Fin janvier, il a brisé un tabou d'après-guerre en Allemagne qui voyait les partis traditionnels s'interdire toute coopération avec l'extrême droite, faisant adopter avec les voix de ce parti une résolution sur le droit d'asile.
Accusé d'avoir amorcé une normalisation du parti antimigrants, il exclut – malgré les exhortations en ce sens de l'administration Trump – toute alliance gouvernementale avec l'AfD, fondée en 2013 par d'anciens cadres CDU.
Un coup de barre à droite
La gauche allemande, elle, en doute. Depuis qu'il a pris les rênes du parti conservateur en janvier 2022, après deux vaines tentatives, Friedrich Merz a tiré un trait sur l'héritage centriste d'Angela Merkel en mettant la barre à droite.
Une revanche face à celle qui l'écarta en 2002 du poste stratégique de président du groupe parlementaire CDU, le conduisant à se reconvertir dans la finance en 2009, notamment chez BlackRock, l'un des plus gros gestionnaires d'actifs au monde.
Atlantiste convaincu, il a promis samedi de faire revenir l'Allemagne au centre du jeu européen avec une "voix forte", pour défendre les intérêts du continent, y compris – si nécessaire – face aux États-Unis de Donald Trump.
Malgré tout, "beaucoup pensent à la CDU que Merz et Trump pourraient bien s'entendre. Friedrich Merz connaît les États-Unis, il a fait carrière dans le secteur privé, c'est donc aussi un homme d'affaires, ce qui devrait plaire au 'faiseur de deals' de la Maison Blanche", souligne le magazine Der Spiegel.
De sensibilité "antiwoke", ce catholique marié à une juriste et père de trois enfants s'est aussi prononcé contre la parité entre femmes et hommes dans un gouvernement sous sa direction.

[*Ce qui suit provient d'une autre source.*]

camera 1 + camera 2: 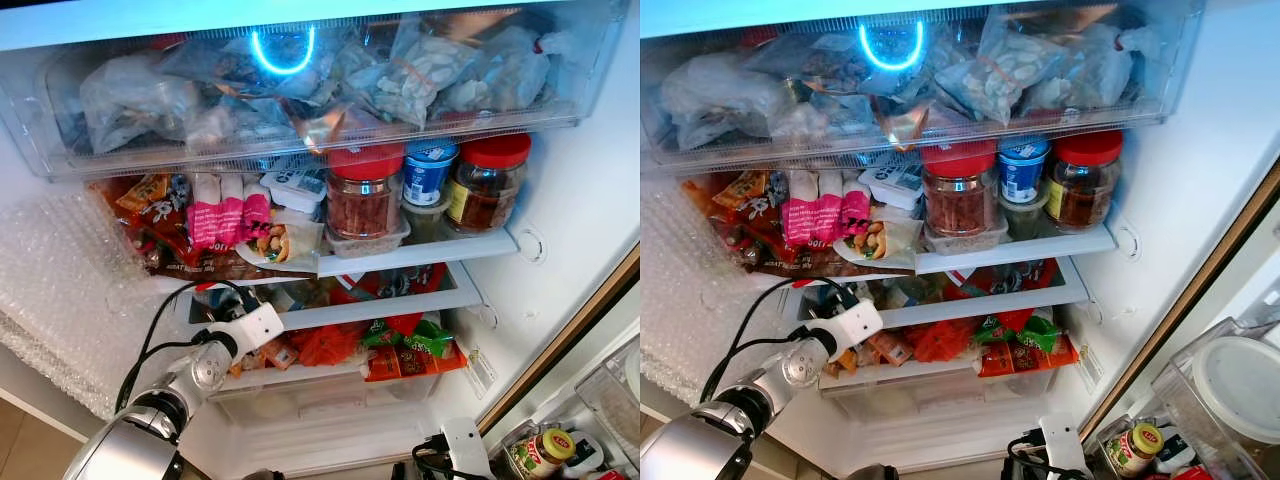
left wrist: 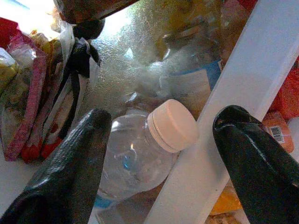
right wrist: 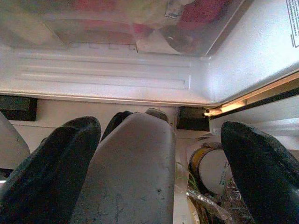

Sur le plan international, il reste un fervent partisan de l'aide militaire à l'Ukraine contre l'invasion russe, alors que Donald Trump est en train de lui tourner le dos. "Il est maintenant important que les Européens se mettent d'accord très, très rapidement sur une stratégie commune pour traiter cette question", dit-il.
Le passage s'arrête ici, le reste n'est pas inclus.